Strengths and Limitations of the Literature Review
A strong association between the presence of barriers to and the level of
participation in prostate screening among African American men has been documented in multiple studies. Recent studies have indicated that low participation in prostate
screening remains a significant problem in the African American male population despite 15 years of research showing the importance of screening in preventing morbidity and mortality from prostate cancer. In comparison, the literature has not identified the factors that influence men’s concerns about and decisions to participate in prostate-cancer
screening (Gwede & McDermott, 2006). Relatedly, few studies have specifically addressed health disparities in prostate cancer among African American men.
The HBM has been utilized in several studies to explain or predict behaviors by focusing on attitudes and beliefs. Not many studies have used the HBM as a conceptual framework to evaluate South Carolinian men’s perceptions of, beliefs about, and attitudes toward participation in prostate-cancer screening.
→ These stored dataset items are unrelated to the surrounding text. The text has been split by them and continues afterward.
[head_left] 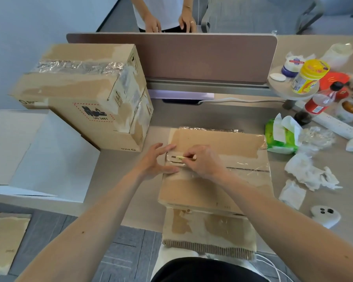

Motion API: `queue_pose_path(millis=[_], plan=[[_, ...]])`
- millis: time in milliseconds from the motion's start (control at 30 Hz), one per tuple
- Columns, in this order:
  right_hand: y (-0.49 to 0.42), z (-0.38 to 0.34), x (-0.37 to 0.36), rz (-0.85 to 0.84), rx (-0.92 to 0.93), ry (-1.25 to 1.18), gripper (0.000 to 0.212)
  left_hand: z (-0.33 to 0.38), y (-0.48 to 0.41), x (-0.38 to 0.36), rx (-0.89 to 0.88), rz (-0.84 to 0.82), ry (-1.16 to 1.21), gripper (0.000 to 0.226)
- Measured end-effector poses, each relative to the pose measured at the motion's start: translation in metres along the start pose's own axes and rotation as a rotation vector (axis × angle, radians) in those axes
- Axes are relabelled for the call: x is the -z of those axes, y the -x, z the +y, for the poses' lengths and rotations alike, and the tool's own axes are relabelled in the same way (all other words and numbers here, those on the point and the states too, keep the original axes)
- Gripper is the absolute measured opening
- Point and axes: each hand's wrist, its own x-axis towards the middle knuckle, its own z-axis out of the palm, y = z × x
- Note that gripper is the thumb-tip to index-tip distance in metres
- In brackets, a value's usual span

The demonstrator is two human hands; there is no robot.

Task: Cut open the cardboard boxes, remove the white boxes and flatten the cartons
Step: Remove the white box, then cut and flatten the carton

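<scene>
A dark-clothed lap [208,269] fills the bottom edge, with the carton [212,190] just beyond it on the table [161,123]. The right hand [204,161] pinches a small yellow-handled cutter [181,158] at the left end of the taped seam [247,169]. The left hand [157,161], fingers straight and spread, presses the lid beside it. The step in hand looks like slitting the seam tape. Next comes freeing that end, then lifting the flaps. Counted: three cartons, this one plus the stacked pair [86,94] at left; one flat sheet [6,241] on the floor; white boxes [49,159] beside the stack, number unclear
</scene>
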Motion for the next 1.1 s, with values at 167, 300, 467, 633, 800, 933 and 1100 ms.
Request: queue_pose_path(millis=[167,300,467,633,800,933,1100], plan=[[-0.007,-0.01,-0.012,-0.044,0.085,0.078,0.012,-0.004,0.001,-0.001,-0.017,0.009,0.082,0.082],[-0.01,-0.011,-0.017,-0.06,0.083,0.14,0.013,-0.005,0.001,-0.001,-0.036,0.008,0.105,0.083],[-0.01,-0.014,-0.021,-0.041,0.112,0.15,0.013,-0.001,0.004,-0.001,-0.034,-0.01,0.13,0.081],[-0.01,-0.013,-0.02,-0.062,0.121,0.137,0.014,0.004,0.006,0.001,-0.047,-0.018,0.115,0.081],[-0.01,-0.013,-0.011,-0.124,0.166,0.21,0.023,0.003,0.006,0.001,-0.057,-0.033,0.096,0.08],[-0.01,-0.012,-0.007,-0.15,0.177,0.256,0.024,0.004,0.007,0.002,-0.041,-0.033,0.084,0.084],[-0.012,-0.009,-0.007,-0.171,0.153,0.37,0.021,0.004,0.009,0.0,-0.035,-0.02,0.07,0.084]])
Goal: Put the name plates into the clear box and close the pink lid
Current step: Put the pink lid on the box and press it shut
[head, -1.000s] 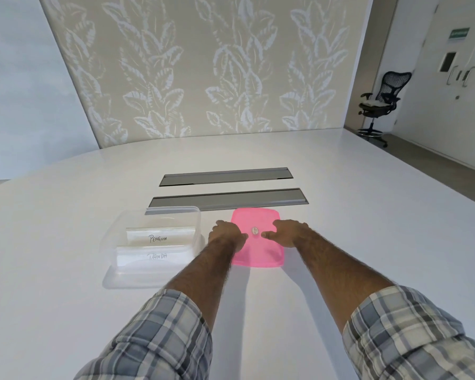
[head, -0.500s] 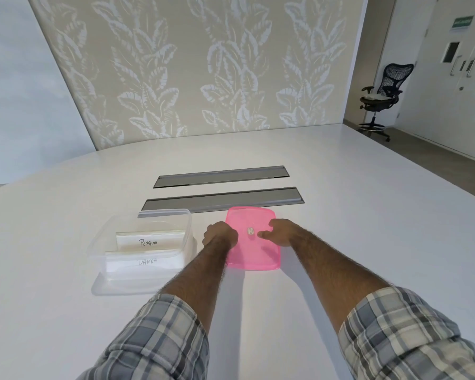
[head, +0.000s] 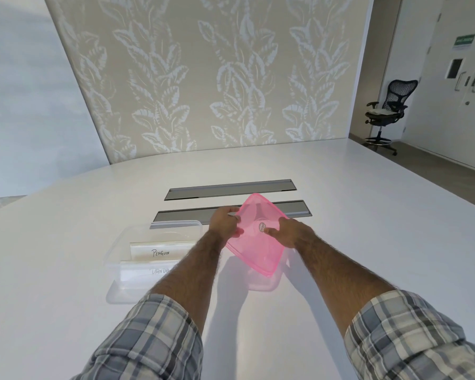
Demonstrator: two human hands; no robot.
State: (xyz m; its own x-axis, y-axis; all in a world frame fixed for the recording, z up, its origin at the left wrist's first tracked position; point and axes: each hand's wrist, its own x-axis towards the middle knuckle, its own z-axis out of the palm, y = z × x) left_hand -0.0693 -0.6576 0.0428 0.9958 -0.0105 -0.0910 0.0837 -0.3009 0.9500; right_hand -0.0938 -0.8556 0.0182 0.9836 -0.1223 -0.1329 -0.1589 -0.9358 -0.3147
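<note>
Fingers of both hands pinch the translucent pink plastic lid, tilted above the white table beside the clear plastic box holding name plates. It looks light, flexible; edges suit gripping.

Pink lid translucent, round sticker at ctr, tilted, off table, at 3 o'clock of clear box, box open, two white plates inside, "Penguin" legible
</note>
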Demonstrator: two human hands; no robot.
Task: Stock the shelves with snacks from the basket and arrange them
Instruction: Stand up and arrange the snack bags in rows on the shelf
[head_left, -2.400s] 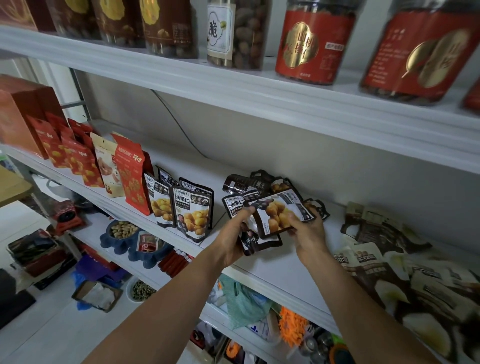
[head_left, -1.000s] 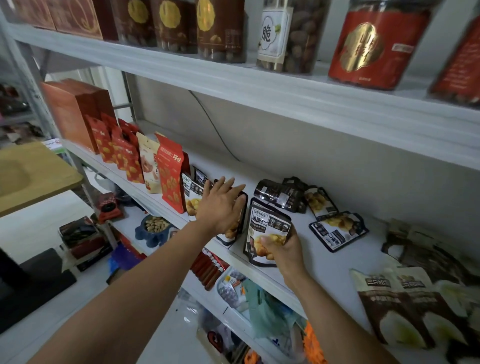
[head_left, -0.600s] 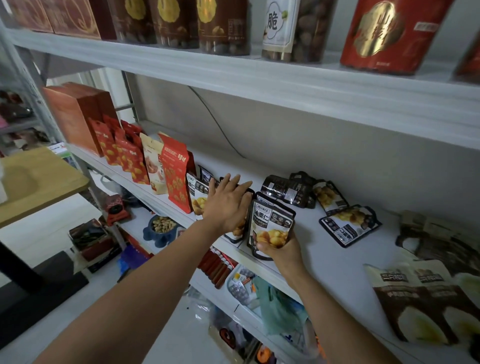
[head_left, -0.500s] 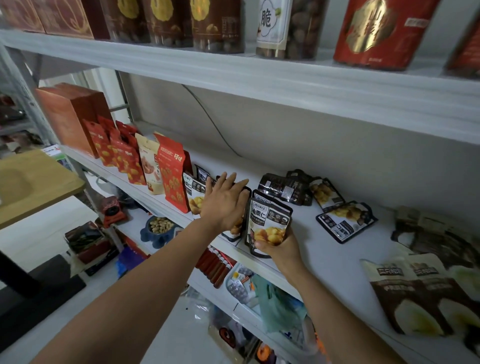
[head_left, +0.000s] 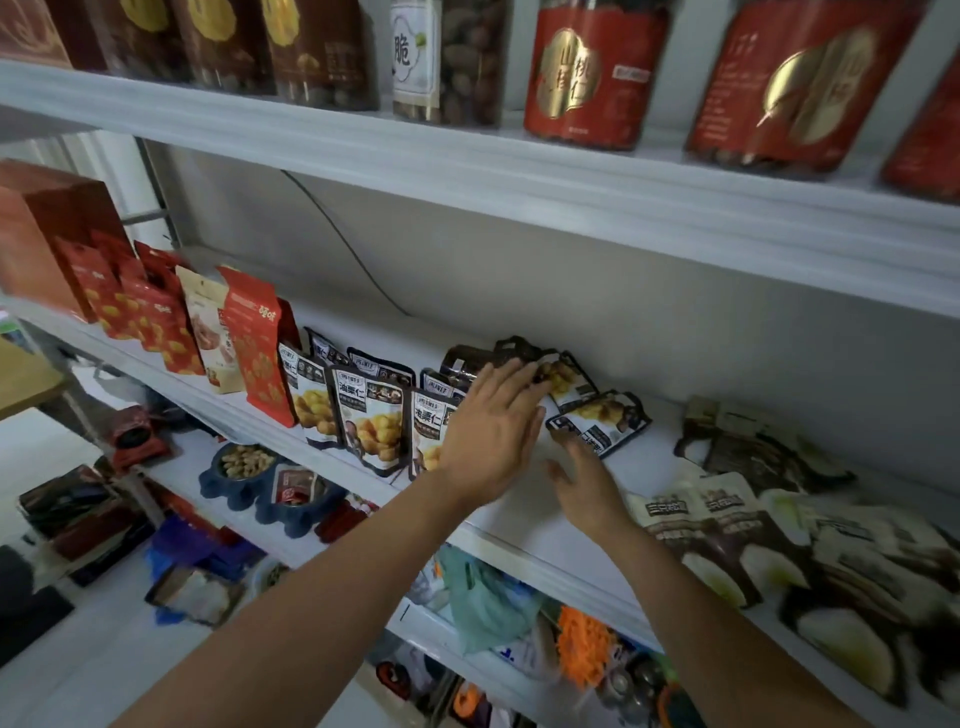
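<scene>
Dark chestnut snack pouches (head_left: 370, 415) stand upright in a row near the front of the white middle shelf (head_left: 524, 530). More of these pouches (head_left: 597, 421) lie flat further back. My left hand (head_left: 491, 434) is open, fingers straight, stretched over the rightmost standing pouch (head_left: 427, 431) toward the flat ones. My right hand (head_left: 587, 486) is open with spread fingers, just above the bare shelf, its fingertips at the nearest flat pouch. Neither hand holds anything. No basket is in view.
Red pouches (head_left: 156, 317) and an orange-brown box (head_left: 36, 228) stand at the shelf's left. Brown-and-cream pouches (head_left: 779, 525) lie piled at the right. Jars (head_left: 587, 73) line the upper shelf. A lower shelf holds bowls (head_left: 244, 467) and mixed goods.
My right hand let go of the pouch it was standing up; the pouch now stands in the row. Both hands moved right toward the flat pouches, and the view shifted right.
</scene>
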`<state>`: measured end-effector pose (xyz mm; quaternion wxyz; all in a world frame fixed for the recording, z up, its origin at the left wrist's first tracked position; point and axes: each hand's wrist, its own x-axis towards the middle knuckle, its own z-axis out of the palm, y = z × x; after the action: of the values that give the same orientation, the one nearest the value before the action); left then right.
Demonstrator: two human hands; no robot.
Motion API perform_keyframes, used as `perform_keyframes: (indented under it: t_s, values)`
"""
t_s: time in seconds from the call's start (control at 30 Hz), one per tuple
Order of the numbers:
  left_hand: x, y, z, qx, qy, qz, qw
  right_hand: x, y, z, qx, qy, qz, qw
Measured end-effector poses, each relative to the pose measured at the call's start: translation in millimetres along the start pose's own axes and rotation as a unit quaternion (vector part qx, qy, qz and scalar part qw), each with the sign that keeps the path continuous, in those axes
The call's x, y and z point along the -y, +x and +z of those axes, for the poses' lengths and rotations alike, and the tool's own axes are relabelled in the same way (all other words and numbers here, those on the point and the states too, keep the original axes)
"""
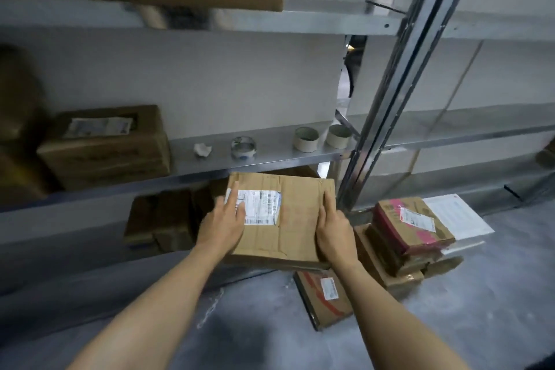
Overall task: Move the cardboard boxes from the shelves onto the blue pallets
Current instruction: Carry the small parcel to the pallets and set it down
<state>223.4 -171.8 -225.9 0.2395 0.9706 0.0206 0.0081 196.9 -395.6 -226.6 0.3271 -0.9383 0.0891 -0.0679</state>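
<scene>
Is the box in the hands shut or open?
Shut. On the cardboard box the top flaps lie flat and meet at the middle seam, creased but not lifted.

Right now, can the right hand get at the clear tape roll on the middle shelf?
Probably not yet. The right hand is on the cardboard box, with the left hand. The clear tape roll sits unblocked on the shelf just beyond; free the hand first.
</scene>
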Motion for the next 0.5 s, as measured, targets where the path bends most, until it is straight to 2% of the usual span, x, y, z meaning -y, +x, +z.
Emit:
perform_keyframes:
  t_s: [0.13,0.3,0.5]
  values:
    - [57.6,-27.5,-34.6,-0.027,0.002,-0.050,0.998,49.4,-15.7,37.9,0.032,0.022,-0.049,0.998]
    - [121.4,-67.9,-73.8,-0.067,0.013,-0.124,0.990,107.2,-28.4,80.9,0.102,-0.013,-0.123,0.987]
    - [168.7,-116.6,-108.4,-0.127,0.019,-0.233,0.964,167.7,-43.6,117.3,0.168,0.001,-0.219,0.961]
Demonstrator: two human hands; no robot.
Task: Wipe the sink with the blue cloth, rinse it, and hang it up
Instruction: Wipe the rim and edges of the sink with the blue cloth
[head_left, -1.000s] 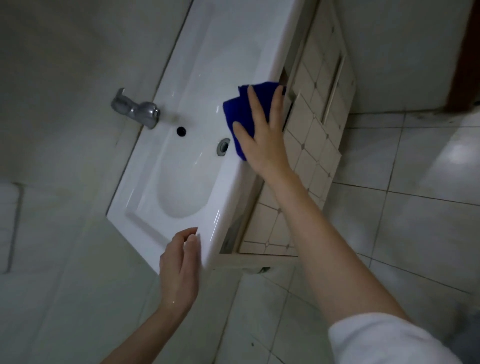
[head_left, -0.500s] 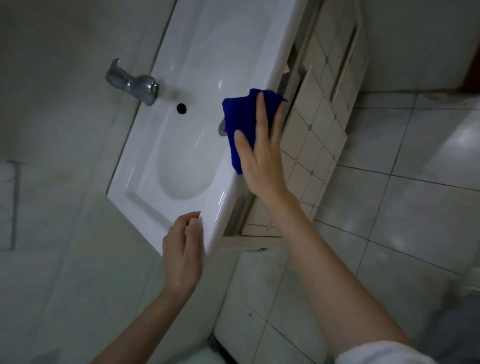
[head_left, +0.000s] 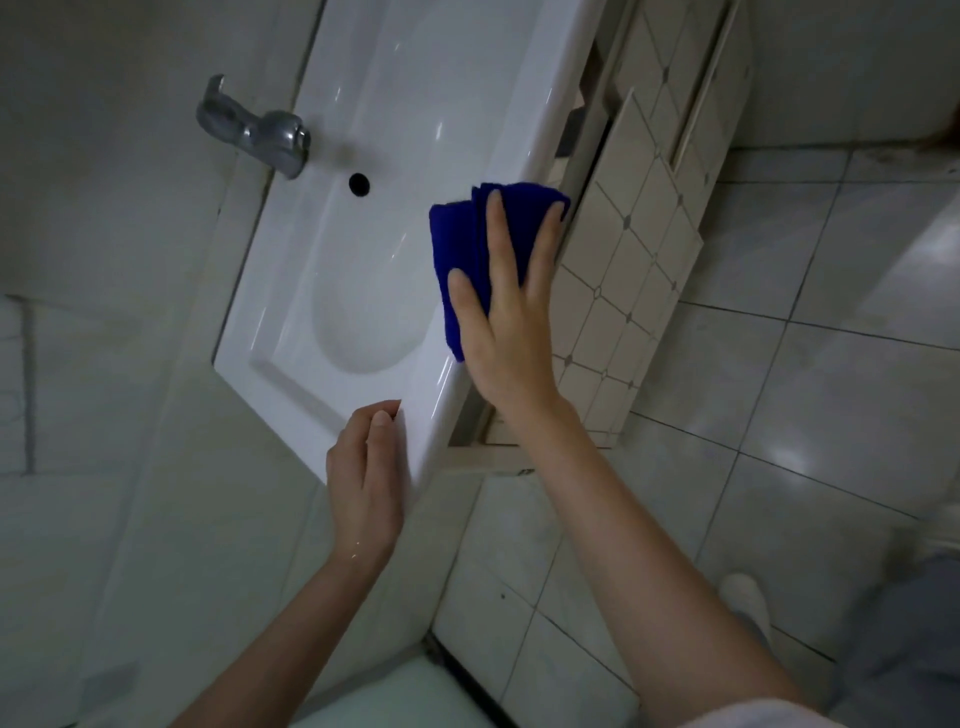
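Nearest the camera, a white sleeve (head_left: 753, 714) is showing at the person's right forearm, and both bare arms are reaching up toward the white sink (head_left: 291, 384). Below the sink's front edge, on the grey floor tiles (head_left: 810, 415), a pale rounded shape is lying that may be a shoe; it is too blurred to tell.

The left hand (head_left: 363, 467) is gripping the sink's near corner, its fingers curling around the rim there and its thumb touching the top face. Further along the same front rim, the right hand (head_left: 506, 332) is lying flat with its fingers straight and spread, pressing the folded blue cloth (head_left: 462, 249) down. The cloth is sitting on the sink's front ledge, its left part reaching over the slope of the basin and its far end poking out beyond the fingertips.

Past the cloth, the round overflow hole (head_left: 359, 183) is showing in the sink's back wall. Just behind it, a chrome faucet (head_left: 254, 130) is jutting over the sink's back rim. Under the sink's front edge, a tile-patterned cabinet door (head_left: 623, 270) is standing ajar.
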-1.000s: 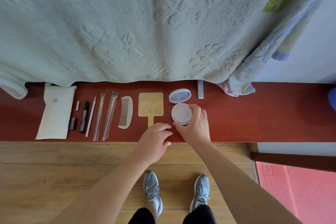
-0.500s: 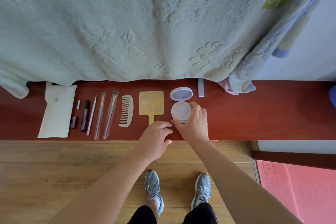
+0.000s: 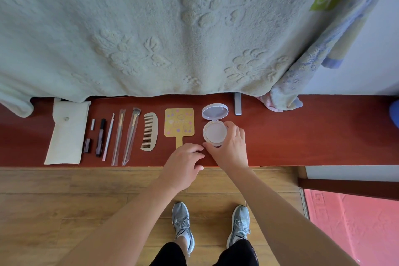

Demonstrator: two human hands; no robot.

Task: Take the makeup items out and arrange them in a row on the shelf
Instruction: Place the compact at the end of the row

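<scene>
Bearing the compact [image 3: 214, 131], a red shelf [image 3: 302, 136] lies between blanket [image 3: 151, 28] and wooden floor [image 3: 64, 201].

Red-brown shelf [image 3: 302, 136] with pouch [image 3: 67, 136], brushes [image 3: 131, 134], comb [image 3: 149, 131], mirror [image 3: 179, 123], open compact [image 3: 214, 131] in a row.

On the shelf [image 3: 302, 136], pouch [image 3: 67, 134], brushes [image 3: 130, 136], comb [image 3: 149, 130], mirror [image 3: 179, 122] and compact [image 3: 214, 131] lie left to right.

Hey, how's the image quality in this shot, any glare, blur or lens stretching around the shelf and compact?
Head view: soft light, no hard shadows; faint sheen on the shelf at far left; compact in the right hand is sharp; patterned cloth at top right smears soft; wide lens stretches the forearms.
</scene>
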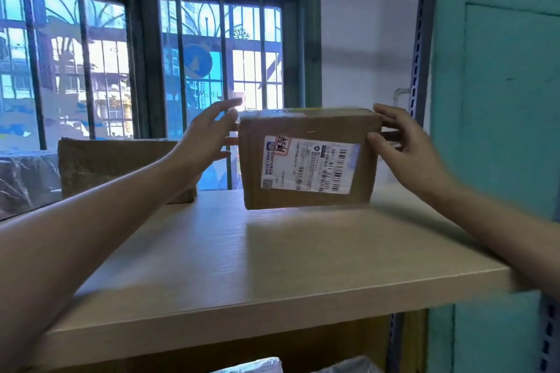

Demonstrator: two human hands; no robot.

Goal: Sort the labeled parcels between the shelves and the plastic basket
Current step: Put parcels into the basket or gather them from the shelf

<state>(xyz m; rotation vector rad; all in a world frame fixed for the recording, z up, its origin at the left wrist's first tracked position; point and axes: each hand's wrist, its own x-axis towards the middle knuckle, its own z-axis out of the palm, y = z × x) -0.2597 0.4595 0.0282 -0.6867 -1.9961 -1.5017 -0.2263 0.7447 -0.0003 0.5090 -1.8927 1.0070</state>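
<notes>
I see a pale wooden shelf (272, 266) carrying a labelled box (309, 160) at one o'clock and a plain box (115, 166) at ten o'clock.

Left hand (209, 136) flat-fingered, right hand (406, 145) in a pinch.

On the shelf (272, 266), a box (309, 160) is at the far right, between the left hand (206, 142) and the right hand (406, 148). A second box (115, 166) lies far left, with a wrapped parcel (27, 179) further left and a window (151, 54) behind.

Barred window (151, 54), white wall (363, 39), teal wall (500, 100)
</notes>
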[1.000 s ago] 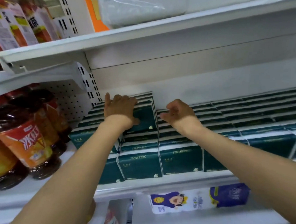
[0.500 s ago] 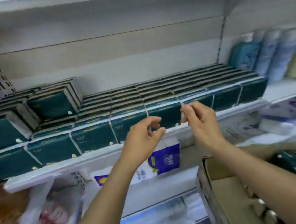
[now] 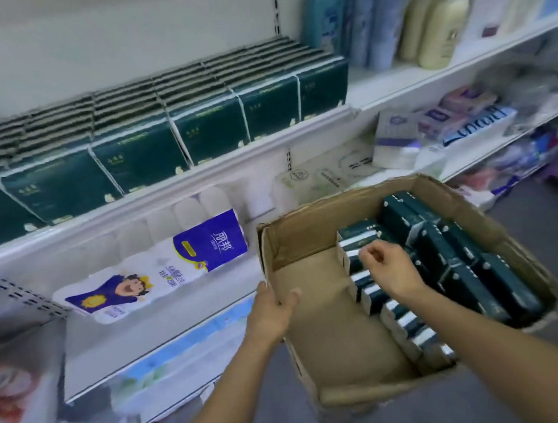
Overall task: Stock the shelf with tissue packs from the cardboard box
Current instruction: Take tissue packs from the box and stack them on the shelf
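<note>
- Cardboard box (image 3: 329,340) sits nearest, its left half bare, with dark green packs (image 3: 466,264) crowded on edge along the right half.
- Left hand (image 3: 273,311) clamps the box's left wall with the thumb hooked inside, likely to steady it for the pull.
- Right hand (image 3: 392,271) is over the inner row of packs. Its fingers (image 3: 368,254) are curled, tips close together at a pack's top edge; whether they already pinch it I cannot tell.
- Shelf (image 3: 203,180) beyond carries matching packs in upright rows, faces forward, so the next one probably joins them.
- Toilet rolls (image 3: 192,260) lie on the tier below; bottles (image 3: 439,25) stand farther right.
</note>
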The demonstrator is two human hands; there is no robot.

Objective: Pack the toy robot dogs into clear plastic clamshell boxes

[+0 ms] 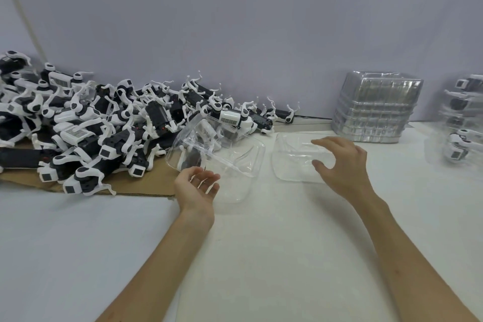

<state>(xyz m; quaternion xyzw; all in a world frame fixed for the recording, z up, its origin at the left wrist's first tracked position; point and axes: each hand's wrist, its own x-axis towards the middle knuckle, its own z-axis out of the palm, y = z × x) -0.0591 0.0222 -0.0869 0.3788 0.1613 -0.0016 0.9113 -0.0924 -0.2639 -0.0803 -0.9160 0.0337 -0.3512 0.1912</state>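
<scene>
A big heap of black-and-white toy robot dogs [86, 123] lies on brown cardboard at the left. In front of it a clear clamshell box [230, 162] stands open, its lid tilted up toward the heap. My left hand [198, 188] is palm up at the box's near left edge, fingers loosely curled, touching or just under the rim. A second clear clamshell piece [290, 162] lies flat to the right. My right hand [342, 165] hovers over its right part with fingers spread and relaxed, holding nothing.
A stack of empty clear clamshells [376, 110] stands at the back right near the wall. Packed boxes with dogs inside [462, 125] are piled at the far right edge. The cardboard sheet [146, 183] reaches toward the table's middle. White tabletop [261, 256] lies in front.
</scene>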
This chapter provided a comprehensive review of the literature that supports this study. The incidence and mortality rates of male prostate cancer are higher among African Americans than among any other race in the United States. Additionally, prostate cancer is typically detected at more advanced stages in African American men. The findings suggest that social, environmental, and cultural factors, such as access to care, inadequate community exposure, fear, lack of knowledge, monetary resources, and customary beliefs and traditions related to seeking health care, may also affect the willingness and ability of African American men to participate in health-promoting behaviors.
Strategies are needed to increase participation in the health-promoting and cancer-screening activities. This is especially critical for the African American men in regard to prostate screening. The goal is to reduce morbidity and mortality associated with prostate cancer in this population. Cognitive and perceptual factors such as knowledge of the disease, diagnosis, treatment modalities, and perceived barriers can be influential in screening for prostate cancer. Enhancing providers’ understanding of these factors may facilitate the development of educational programs that focus on early detection. The literature review is consistent with the HBM in that the greater the perception of perceived barriers, the less likely one is to have a prostate-screening exam. Therefore, this study used the HBM to evaluate the prostate-screening practices of African American male beneficiaries in upstate South Carolina.